Andrea Riccardi / Religioni e civiltà
Un terzo dell'umanità vive nei grandi sobborghi, vere e proprie baraccopoli. Una sfida per le Chiese che richiamano a un destino comune degli uomini

A livello mondiale gli abitanti degli slums sono il 31,6% della popolazione: quasi un terzo dell'umanità. È l'enorme popolo delle periferie, che avrà una parte importante nel futuro del mondo. Oggi i periferici sono un popolo di "esclusi", continuamente messi a contatto tramite i media con modelli di vita non raggiungibili e praticabili nel loro mondo. All'inizio degli anni Novanta, lo scrittore Hans Magnus Enzensberger aveva previsto una guerra "civile" nelle città: «Nascono»,
aveva detto, «zone protette e munite di propri servizi di sicurezza da una parte, slum e ghetti urbani dall'altra». Questa previsione si sta avverando in alcune parti del mondo. Il problema per la "pace" e la sicurezza sta proprio nella violenza diffusa e organizzata. In alcune città c`è una vera guerra. Specie nelle città del Sud, crescono isole protette, con mura e vigilanti, a fronte di mondi periferici. L'orizzonte unitario della città si frantuma.

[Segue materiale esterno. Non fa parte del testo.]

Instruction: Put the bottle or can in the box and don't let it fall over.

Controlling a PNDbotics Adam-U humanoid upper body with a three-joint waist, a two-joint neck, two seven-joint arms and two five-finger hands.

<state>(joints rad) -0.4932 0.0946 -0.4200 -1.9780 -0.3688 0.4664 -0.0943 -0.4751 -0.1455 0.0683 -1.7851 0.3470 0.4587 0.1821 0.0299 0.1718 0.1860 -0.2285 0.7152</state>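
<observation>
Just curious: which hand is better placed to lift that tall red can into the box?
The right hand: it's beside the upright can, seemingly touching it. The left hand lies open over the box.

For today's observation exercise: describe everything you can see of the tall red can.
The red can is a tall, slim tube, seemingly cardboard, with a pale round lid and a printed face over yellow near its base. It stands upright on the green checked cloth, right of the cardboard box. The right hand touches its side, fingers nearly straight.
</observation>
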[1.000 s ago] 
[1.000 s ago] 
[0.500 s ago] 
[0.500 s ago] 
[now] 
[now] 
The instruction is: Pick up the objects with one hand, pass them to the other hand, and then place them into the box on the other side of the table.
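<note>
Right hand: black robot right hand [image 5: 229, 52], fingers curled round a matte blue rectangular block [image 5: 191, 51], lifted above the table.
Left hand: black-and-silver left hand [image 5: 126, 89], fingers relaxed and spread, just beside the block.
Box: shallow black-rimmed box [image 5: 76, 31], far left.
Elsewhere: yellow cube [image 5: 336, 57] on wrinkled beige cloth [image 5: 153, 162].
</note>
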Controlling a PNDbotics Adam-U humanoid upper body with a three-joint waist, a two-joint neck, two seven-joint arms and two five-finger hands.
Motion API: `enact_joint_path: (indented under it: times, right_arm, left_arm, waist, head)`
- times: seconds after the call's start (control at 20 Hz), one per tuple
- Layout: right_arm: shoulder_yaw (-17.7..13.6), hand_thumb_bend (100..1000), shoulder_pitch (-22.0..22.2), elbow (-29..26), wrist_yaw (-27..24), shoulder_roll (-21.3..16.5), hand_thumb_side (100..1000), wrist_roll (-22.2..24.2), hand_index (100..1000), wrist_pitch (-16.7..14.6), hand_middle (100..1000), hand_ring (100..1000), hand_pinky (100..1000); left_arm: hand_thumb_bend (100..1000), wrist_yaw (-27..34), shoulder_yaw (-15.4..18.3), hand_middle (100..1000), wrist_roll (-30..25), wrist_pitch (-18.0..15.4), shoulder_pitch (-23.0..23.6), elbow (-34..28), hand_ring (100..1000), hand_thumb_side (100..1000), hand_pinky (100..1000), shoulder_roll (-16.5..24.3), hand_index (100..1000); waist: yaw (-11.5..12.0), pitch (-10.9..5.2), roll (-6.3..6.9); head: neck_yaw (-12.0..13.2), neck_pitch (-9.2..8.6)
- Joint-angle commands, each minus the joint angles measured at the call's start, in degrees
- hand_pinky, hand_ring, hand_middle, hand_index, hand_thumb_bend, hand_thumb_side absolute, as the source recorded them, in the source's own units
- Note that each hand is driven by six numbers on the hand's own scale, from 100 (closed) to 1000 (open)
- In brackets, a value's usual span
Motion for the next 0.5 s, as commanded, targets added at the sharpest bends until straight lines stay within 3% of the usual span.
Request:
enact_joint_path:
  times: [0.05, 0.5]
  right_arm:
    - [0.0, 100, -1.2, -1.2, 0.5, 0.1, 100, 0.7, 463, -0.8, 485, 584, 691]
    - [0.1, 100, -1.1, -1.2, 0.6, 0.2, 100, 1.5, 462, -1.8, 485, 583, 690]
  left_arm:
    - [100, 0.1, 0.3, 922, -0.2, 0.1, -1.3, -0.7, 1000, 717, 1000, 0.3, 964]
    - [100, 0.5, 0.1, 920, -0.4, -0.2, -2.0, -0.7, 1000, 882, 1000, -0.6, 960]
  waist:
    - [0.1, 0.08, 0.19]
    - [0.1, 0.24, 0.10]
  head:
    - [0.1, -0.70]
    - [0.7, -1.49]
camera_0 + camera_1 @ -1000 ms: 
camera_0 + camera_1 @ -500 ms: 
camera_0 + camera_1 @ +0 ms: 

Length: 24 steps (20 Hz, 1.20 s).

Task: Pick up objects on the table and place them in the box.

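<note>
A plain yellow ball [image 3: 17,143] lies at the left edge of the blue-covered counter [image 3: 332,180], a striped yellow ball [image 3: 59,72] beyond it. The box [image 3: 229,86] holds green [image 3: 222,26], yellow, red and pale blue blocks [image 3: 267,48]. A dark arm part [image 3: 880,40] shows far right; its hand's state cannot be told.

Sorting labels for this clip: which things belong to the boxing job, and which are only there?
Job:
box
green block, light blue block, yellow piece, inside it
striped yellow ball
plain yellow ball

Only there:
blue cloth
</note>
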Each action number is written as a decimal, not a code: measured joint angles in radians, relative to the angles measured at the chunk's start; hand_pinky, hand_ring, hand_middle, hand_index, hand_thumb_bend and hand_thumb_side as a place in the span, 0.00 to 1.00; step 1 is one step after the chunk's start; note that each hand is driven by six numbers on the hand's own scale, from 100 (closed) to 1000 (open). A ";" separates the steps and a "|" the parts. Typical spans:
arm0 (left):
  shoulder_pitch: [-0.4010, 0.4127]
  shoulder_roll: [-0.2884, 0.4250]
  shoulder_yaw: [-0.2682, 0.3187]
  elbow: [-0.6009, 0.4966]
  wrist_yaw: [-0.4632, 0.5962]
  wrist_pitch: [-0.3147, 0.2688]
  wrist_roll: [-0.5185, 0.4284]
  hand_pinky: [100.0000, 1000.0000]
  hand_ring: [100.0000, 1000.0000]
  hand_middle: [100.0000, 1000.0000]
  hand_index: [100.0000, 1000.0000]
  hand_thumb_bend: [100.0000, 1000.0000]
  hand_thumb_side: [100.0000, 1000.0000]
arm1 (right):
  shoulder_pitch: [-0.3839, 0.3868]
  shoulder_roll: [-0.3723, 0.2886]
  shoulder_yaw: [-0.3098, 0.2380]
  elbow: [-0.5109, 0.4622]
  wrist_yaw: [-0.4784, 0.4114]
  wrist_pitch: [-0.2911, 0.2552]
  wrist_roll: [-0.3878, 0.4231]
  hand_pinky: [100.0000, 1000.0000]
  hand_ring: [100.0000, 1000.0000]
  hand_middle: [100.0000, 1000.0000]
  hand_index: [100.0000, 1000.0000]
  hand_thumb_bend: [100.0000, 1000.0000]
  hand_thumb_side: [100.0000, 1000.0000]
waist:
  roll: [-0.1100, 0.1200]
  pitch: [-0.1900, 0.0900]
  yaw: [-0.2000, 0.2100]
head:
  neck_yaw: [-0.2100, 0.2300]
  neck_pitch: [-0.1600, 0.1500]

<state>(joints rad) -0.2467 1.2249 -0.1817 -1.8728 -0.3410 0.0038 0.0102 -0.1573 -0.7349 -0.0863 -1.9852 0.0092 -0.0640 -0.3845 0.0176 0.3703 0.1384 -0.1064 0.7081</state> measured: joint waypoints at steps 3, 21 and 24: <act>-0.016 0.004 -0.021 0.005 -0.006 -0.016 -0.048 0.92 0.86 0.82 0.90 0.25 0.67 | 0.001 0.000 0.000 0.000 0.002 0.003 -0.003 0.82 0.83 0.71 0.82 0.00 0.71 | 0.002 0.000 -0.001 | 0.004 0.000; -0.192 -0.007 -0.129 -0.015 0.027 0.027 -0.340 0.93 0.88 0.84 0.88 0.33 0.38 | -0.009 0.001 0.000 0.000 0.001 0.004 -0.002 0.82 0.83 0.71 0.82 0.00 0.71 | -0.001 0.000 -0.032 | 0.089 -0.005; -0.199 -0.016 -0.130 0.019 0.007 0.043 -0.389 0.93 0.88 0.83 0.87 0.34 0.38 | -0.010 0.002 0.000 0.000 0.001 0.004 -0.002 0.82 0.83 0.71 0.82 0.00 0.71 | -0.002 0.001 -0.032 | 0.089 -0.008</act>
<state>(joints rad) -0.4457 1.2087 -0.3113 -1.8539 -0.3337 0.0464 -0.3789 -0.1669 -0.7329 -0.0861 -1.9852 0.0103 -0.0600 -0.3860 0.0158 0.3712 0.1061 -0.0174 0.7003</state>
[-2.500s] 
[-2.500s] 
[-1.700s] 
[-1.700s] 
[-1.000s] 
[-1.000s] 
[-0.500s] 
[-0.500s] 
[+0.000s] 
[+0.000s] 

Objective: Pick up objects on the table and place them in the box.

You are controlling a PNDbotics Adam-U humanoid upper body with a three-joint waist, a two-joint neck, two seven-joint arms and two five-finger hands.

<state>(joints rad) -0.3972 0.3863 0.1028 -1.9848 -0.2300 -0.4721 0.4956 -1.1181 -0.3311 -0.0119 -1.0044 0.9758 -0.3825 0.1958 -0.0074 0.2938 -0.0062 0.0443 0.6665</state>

Diversa era la condizione della città novecentesca: il proletariato aveva un rapporto dialettico e conflittuale con il "centro", finendo però per condividere un orizzonte politico. Oggi è diverso. Le periferie sono invece remote. Qui mancano le reti sociali. Il controllo delle istituzioni sugli spazi periferici è difficile, tanto che vaste aree finiscono sotto il dominio di mafie e cartelli internazionali o nazionali del crimine. Gli spazi sociali, vuoti di presenze istituzionali o associative, sono terre di conquista per le reti mafiose, non sempre percepite come un male dalla gente. La città del XXI secolo, in particolare la megalopoli, è sempre meno una comunità di destino. Anzi, mentre una parte di essa (opulenta) viene assorbita nei flussi globali e procede sulla via dell'intemazionalizzazione, un'altra resta ai margini, se non sprofonda, in una condizione di isolamento. Le grandi periferie urbane sono una sfida per le religioni e le Chiese, che richiamano a un destino comune degli uomini. Francesco l'ha intuito con forza: qui si gioca il futuro. Ma è anche una grande sfida per lo Stato, le istituzioni, la scuola, gli organismi democratici: fare di una periferia anonima una comunità e rianimare la città come orizzonte comune. Bisogna ricreare il tessuto umano e comunitario di tante società.